Problem description: Would you return the lines between the one holding "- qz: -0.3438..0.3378" and the one holding "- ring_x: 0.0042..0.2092", inclusive, and only those, exactly as they stand in the listing below?

---------------

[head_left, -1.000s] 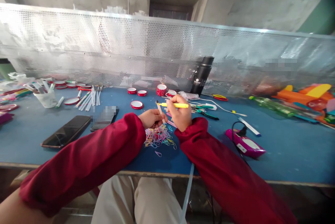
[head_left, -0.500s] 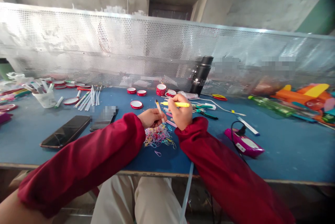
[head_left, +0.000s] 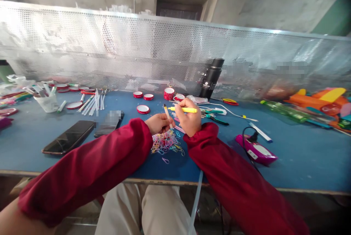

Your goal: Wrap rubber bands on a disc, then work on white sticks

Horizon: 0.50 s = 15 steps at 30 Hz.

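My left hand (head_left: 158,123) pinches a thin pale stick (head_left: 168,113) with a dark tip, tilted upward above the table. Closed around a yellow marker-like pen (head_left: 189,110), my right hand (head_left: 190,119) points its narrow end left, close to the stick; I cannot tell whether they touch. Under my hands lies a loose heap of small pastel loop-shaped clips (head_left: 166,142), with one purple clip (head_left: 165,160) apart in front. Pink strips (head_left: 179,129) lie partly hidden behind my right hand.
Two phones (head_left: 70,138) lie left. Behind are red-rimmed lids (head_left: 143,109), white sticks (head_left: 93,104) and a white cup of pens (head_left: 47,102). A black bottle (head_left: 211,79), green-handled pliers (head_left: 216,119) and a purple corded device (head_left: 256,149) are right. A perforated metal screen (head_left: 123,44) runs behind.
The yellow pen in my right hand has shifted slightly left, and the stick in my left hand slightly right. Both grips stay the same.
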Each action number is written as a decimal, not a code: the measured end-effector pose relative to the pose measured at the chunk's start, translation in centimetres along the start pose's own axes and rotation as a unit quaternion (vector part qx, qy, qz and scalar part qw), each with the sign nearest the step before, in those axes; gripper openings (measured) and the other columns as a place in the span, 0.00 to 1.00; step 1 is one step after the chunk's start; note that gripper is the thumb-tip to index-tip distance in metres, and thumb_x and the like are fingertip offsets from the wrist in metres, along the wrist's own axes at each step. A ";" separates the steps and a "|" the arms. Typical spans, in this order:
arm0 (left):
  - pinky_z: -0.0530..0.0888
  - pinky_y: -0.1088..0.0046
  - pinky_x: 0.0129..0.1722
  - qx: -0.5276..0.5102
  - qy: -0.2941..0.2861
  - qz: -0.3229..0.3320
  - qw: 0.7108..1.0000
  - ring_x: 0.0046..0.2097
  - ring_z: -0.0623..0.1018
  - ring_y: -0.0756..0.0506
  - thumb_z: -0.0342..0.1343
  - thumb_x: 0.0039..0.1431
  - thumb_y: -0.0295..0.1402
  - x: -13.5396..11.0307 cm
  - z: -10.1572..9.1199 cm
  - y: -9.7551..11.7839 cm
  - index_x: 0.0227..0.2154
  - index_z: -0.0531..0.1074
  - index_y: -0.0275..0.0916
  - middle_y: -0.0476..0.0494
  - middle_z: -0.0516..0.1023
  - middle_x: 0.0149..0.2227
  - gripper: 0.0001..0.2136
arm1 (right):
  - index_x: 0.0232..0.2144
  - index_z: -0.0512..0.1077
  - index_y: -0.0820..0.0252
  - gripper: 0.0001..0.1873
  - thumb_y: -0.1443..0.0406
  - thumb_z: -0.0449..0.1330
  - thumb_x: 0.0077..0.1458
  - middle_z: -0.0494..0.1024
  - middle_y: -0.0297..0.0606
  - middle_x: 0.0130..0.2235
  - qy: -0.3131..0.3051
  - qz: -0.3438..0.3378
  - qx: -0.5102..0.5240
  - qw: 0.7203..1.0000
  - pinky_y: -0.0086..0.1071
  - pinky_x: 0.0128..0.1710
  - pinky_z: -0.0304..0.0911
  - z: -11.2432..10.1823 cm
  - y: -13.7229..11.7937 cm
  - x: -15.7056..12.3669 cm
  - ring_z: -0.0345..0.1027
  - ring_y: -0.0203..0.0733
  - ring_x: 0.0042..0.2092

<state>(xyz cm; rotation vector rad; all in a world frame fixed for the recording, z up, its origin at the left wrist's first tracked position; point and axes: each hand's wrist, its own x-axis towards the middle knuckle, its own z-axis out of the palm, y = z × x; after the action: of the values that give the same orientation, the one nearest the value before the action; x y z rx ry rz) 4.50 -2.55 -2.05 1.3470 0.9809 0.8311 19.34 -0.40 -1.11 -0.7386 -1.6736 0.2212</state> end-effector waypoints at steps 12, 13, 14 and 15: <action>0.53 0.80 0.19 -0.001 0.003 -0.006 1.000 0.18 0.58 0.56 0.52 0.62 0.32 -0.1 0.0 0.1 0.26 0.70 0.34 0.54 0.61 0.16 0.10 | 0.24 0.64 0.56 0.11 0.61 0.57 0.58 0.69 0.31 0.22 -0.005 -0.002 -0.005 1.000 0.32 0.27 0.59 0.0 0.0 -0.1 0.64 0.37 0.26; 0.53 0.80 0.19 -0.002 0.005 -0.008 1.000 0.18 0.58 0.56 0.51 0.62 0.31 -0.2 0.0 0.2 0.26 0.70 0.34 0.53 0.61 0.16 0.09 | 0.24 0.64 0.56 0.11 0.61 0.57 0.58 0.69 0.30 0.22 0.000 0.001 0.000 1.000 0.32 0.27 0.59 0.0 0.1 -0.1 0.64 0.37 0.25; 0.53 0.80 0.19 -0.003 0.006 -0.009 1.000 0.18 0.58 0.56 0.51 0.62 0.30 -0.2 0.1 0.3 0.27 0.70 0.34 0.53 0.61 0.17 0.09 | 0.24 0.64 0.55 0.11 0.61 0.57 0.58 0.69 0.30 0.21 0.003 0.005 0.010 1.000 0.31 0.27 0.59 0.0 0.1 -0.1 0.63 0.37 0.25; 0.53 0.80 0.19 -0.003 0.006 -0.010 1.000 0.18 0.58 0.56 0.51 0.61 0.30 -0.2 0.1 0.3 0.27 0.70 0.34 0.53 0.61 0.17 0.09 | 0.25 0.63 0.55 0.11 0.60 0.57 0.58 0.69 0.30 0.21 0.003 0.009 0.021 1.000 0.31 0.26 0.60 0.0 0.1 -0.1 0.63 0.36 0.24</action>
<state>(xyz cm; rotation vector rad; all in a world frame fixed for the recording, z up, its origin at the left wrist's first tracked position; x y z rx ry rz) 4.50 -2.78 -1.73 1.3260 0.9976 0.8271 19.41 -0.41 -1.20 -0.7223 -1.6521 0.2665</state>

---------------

Reply:
  - qz: -0.3438..0.3378
  - qx: -0.5102..0.5240
  - qw: 0.7203..1.0000
  - pinky_y: -0.0086..0.1071
  - pinky_x: 0.0128..0.1710
  - pinky_z: -0.0304..0.0911
  - z: -11.2432..10.1823 cm
  - y: -13.7229..11.7937 cm
  - x: -15.7056..12.3669 cm
  - ring_z: -0.0345..0.1027
  - ring_y: -0.0203..0.0733
  - ring_x: 0.0042..0.2092

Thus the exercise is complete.